Plants absorb the usable nitrogen compounds from the soil through their roots and utilise them for protein production. Animals assimilate nitrogen by eating these plants and other organisms containing nitrogen. The nitrogen then becomes part of the waste products of these organisms, which are decomposed by fungi and bacteria.

These decomposers help make the nutrient compounds available to new plants in the food chain. This is a key function of the decomposition process in all living ecosystems, including humans’. Phosphorus, a very important nutrient for all organisms, is also recycled by these same bacteria in the soil. Phosphorus is a component of calcium phosphates in bones and phospholipids in cell membranes.

Phosphorus Cycle

Phosphorus is a key component of both DNA and RNA and is one of the main ingredients along with nitrogen in artificial fertilizers used for agriculture. It is also essential to plant and animal growth. The phosphorus cycle is closely linked with the carbon and nitrogen cycles.

Like the nitrogen and carbon cycles, phosphate moves in a circular motion from the lithosphere to the atmosphere and back again. It is a natural process that is controlled by the weather and biotic processes. It is also accelerated by human activities such as the mining of phosphate-bearing rock for the production of fertilizers and detergents, and runoff from agricultural land. This accelerated movement causes an overabundance of phosphate in water systems, which leads to the excessive growth of algae populations that reduces oxygen levels and kills other aquatic life.

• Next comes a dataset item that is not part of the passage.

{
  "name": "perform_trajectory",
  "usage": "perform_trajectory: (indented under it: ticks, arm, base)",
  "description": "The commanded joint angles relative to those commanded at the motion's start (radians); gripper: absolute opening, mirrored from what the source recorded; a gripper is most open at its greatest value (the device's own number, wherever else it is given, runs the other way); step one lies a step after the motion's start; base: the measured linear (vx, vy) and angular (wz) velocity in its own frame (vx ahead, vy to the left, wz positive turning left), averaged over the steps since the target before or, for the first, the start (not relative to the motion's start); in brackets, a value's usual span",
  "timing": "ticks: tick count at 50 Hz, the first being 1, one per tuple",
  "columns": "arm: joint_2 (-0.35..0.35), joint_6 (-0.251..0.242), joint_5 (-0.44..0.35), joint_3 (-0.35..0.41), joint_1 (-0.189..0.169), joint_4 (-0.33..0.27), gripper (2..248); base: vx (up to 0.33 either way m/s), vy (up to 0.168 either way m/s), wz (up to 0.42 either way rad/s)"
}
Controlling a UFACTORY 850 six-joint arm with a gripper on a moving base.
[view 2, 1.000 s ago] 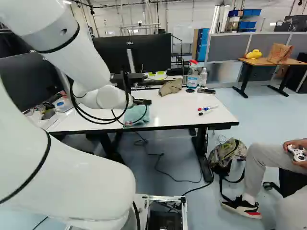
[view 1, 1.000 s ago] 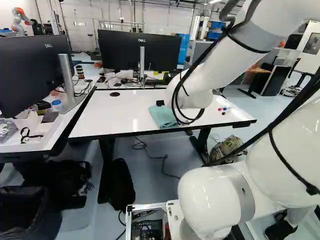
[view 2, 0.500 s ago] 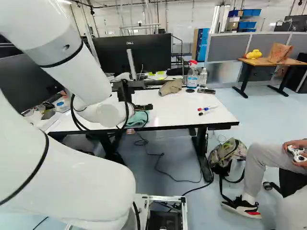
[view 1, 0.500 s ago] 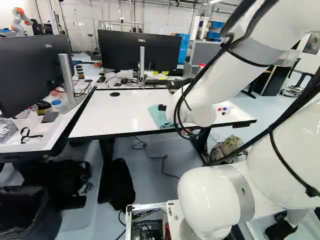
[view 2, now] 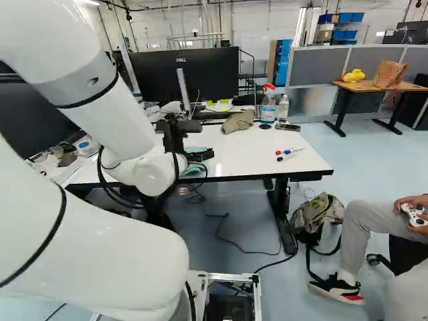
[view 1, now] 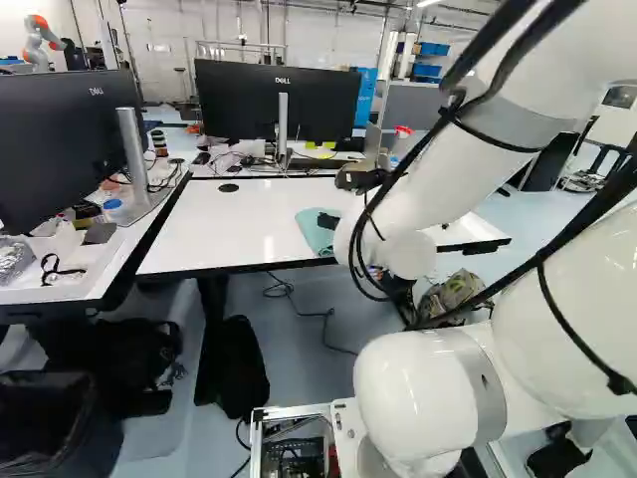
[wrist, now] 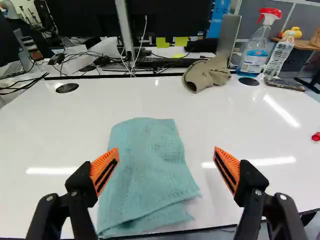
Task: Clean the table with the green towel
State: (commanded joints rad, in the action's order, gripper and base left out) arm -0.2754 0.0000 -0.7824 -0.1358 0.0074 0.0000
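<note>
The gripper (view 2: 200,155) is over the near part of the white table (view 2: 247,150), in front of the towel in the right base view; in the left base view its dark tip overlaps the towel (view 1: 315,231). Seen from the wrist, the gripper (wrist: 166,160) is open, its orange pads wide apart with nothing gripped. The blue-green towel (wrist: 145,170) lies folded flat on the tabletop (wrist: 240,120), ahead of and between the fingers, more toward one finger. One of its ends reaches close to the table's near edge.
Along the table's far side are a brown cloth (wrist: 207,74), a spray bottle (wrist: 256,47), a clear bottle (wrist: 278,57) and a dark phone-like object (wrist: 284,84). Markers (view 2: 287,154) lie near its right end. Monitors (view 1: 279,100) stand behind. A backpack (view 2: 315,217) rests on the floor.
The wrist and gripper have come lower and swung round over the near part of the table. The base, the towel and the other objects have stayed where they were.
</note>
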Motion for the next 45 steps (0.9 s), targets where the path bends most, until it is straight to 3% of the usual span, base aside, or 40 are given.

The phosphate that is not taken up by plants is washed away into the soil and is absorbed by microorganisms, fungi, and bacteria. When these organisms die and decompose, they release phosphate back into the ecosystem. This phosphorus is then reclaimed by plants, and the cycle continues. Like the nitrogen and carbon cycles, this phosphorus cycle is controlled by the weather and biotic and abiotic processes. It is also accelerated by many human activities such as the mining of phosphate-bearing rocks for the production of fertilizers and detergents, as well as the shipping of foods from farms to cities, where they are washed into local water systems.